A few weeks into this post I knew I simply couldn't stay long term so applied for another job. I didn't get it at that stage. However, they have now contacted me. The person they employed has left for personal reasons so they're now offering it to me. I had my resignation letter ready to take to work and was pleased to accept.

Then I checked with the social worker and realised I would get no statutory maternity pay until I've been there six months.

Obviously the risk is they may find a match for me during that time and I wouldn't be able to afford to take time off to be with my child (am approved for child 0-2 years)

I'm seeing my options as being:
1 stay where I am where adoption pay is guaranteed but continue to be stressed and have low wage from it
2 Leave and take risk of being matched before six month timescale
3 Put adoption plans temporarily on hold

I've waited so long to be a mother that even though option 3 is probably the most sensible I just can't face the thought of it.

My social worker said only I can decide and said that there's simply no way of knowing when there will be a match as it changes constantly.

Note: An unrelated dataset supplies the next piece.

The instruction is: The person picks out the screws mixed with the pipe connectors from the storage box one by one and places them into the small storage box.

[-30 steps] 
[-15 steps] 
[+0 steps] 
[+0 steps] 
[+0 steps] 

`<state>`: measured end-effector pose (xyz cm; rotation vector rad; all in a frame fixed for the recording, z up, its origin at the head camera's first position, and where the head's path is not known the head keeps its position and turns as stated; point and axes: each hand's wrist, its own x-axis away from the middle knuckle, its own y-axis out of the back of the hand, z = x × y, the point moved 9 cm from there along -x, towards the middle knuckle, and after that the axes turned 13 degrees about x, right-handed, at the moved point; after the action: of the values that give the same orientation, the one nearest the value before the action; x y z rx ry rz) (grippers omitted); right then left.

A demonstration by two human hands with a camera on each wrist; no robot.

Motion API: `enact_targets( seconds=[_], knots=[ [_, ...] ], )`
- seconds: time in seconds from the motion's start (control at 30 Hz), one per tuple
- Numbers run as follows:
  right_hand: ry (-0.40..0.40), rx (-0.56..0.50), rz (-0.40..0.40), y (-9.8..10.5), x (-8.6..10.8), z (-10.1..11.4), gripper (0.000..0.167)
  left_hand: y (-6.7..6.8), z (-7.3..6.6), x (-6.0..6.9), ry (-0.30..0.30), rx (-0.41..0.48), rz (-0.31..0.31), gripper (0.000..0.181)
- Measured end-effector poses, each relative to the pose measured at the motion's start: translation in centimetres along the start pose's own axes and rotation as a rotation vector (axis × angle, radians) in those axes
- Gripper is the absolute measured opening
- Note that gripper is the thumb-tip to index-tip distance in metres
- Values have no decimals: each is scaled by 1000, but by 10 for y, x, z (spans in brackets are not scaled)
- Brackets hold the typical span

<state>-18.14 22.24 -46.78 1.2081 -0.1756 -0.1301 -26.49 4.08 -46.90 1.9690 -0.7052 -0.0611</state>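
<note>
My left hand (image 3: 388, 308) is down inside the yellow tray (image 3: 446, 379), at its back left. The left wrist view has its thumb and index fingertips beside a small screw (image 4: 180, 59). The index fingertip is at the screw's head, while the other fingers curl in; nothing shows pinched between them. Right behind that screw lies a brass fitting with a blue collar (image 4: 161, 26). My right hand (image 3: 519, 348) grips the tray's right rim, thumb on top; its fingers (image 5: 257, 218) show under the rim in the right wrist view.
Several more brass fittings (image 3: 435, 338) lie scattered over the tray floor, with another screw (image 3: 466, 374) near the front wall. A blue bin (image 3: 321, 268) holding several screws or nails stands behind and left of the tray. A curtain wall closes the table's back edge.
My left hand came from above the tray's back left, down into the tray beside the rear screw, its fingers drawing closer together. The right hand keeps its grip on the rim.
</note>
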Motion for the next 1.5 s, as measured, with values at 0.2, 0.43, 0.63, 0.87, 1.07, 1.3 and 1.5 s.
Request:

For example she had made preliminary investigations to match with a two year old already despite me only being approved a few weeks back (wouldn't ordinarily have shared with me because of the risk of building my hopes but as I explicitly asked because of this job offer she was honest with me) Both she and adoption worker felt I would be an excellent match but child's social worker wasn't interested as felt two parent family was needed.

So there is simply no way of knowing when things could change. I could take the risk and be in trouble, or could take it and be fine, or I could stay put in job and still be in same position in a year's time.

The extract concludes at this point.